Number theory of course offers a whole slew of examples: $L$-functions, modular forms (not to forget elliptic functions), where they encapsulate a lot of very deep mathematics. Would be great to be more specific. Of course the Riemann zeta function would be high on everyone's list.
What about "special functions" that solve differential equations (on the complex domain)? I'd also love to see a layman's example of a Painlevé transcendent.
I seem to recall Weierstrass's nowhere-differentiable function was discovered as the boundary value of an analytic function. Anyone know what it was? What about the smooth but nowhere-analytic function?
ADDED later: Let me explain a bit why I thought of asking this here––and I do it with some reservation. I was trying to write up an explanatory note on analytic continuation, and found that one could get across the idea (if not the actual theorem) without having to develop the basic theory of complex variables (along the line of Cauchy). In particular, I managed to give a list of "classes" of functions with increasingly sophisticated natural domains.
polynomials and entire functions
rational functions and meromorphic (on $\mathbb C$)

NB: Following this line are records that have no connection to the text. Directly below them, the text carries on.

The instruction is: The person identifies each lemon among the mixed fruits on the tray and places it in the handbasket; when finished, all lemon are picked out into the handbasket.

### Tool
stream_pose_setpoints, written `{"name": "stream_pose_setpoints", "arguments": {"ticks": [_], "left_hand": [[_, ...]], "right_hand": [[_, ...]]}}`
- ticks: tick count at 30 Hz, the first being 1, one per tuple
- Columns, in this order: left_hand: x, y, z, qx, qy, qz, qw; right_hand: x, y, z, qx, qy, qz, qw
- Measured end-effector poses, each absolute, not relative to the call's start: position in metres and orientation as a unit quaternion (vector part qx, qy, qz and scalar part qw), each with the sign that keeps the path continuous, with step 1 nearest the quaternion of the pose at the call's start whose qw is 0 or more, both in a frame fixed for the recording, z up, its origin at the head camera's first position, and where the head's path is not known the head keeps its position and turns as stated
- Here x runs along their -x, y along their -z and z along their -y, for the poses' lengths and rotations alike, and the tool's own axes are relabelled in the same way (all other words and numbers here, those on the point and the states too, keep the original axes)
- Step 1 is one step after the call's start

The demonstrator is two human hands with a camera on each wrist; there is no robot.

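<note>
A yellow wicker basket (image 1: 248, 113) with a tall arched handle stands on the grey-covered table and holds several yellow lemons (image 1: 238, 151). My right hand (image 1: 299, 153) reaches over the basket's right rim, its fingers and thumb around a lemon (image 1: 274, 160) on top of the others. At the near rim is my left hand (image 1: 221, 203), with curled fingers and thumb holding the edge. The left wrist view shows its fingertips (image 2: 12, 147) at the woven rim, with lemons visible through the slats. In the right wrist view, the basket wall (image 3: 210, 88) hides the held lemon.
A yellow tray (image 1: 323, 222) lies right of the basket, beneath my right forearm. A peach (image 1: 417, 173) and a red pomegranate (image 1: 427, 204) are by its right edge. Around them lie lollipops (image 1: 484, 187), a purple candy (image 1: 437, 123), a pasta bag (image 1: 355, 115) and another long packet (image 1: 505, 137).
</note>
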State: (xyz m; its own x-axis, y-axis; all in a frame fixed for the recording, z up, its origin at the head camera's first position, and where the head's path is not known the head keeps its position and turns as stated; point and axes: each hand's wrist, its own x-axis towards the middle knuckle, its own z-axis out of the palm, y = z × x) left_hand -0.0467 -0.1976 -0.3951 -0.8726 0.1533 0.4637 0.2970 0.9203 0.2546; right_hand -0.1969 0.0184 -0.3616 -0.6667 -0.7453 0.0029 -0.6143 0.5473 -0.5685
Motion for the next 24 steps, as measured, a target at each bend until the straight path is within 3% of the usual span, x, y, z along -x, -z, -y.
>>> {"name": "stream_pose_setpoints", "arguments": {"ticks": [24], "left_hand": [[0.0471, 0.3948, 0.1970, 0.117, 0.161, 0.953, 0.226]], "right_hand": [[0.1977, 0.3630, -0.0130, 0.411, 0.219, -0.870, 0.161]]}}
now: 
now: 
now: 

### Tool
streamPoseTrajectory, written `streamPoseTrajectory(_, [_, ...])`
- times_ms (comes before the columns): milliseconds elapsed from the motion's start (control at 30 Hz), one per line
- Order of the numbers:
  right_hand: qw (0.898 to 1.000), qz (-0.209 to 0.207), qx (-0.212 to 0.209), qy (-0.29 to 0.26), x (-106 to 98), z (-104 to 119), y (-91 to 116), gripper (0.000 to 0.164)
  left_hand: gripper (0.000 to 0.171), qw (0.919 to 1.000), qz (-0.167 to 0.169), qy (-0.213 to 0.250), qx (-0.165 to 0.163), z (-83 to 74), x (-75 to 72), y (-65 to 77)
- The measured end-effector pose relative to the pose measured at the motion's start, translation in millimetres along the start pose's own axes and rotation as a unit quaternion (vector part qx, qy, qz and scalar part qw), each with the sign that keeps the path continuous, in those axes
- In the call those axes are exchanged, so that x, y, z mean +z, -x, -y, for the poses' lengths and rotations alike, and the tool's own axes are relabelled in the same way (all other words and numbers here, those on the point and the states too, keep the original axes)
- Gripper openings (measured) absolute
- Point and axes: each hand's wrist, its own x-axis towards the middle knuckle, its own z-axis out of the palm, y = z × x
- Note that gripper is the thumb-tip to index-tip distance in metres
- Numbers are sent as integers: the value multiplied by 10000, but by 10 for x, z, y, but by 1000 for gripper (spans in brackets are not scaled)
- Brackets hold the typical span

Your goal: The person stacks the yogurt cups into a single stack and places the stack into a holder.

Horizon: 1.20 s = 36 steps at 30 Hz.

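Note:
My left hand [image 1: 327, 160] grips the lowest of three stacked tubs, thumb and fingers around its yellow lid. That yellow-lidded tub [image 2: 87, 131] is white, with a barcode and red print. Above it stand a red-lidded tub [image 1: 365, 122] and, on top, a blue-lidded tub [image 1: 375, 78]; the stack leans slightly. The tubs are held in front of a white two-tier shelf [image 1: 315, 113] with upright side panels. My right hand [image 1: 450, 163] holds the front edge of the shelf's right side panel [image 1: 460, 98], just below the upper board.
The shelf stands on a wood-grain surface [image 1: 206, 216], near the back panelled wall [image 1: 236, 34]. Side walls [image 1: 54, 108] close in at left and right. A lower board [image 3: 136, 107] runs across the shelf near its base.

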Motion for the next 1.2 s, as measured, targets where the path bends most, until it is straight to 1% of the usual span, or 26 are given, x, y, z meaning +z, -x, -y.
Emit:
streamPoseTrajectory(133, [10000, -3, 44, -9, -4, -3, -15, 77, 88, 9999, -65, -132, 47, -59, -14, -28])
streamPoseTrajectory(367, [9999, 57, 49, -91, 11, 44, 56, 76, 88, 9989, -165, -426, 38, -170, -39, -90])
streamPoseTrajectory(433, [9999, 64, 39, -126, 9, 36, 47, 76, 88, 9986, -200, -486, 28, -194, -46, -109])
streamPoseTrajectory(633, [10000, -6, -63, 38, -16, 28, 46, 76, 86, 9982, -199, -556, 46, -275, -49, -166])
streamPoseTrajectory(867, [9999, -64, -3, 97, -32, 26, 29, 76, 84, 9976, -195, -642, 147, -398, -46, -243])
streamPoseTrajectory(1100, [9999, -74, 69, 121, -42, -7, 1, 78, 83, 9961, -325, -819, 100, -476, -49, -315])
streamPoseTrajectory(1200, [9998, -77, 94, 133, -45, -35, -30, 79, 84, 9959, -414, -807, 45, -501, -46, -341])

algebraic functions like $\sqrt z$, and functions like $\log z$
modular forms, etc., on the upper half plane that can't be extended at all
For each I wanted to give some nontrivial examples, so the students would see a wide variety of functions before going into the general theory. ("To see" may be taken literally: https://en.wikipedia.org/wiki/Domain_coloring.) I'm afraid too often in the standard complex variable course, when we are speaking of holomorphic functions, the students could only think of polynomials or rational functions when it comes to counterexamples or "checking" theorems. One of the books that tried to remedy that is
- Stalker, Complex Analysis: Fundamentals of the Classical Theory of Functions
which denotes the first half on "special functions" before going into the general theory. (I'm not sure how it would work in an actual course.)
So, the purpose for this question is solicit help in expanding and/or enriching the above list with more examples, especially ones that "open up" a whole subject (similar to the MO question Fundamental Examples), in a way that would be accessible and beneficial to students. Not knowing much myself, I have the impression that many new examples have come up since the "classical" special functions.
I do agree with the comment that there are way too many examples of analytic functions useful in other areas, which makes it even more startling since an analytic function is completely determined by its restriction on a small neighborhood, or by a sequence of numbers (be it Taylor series coefficients, or Dirichlet, or Fourier)––a point that perhaps is obvious but may seem surprising in the standard introductory course. My impression is that we don't stress this point enough.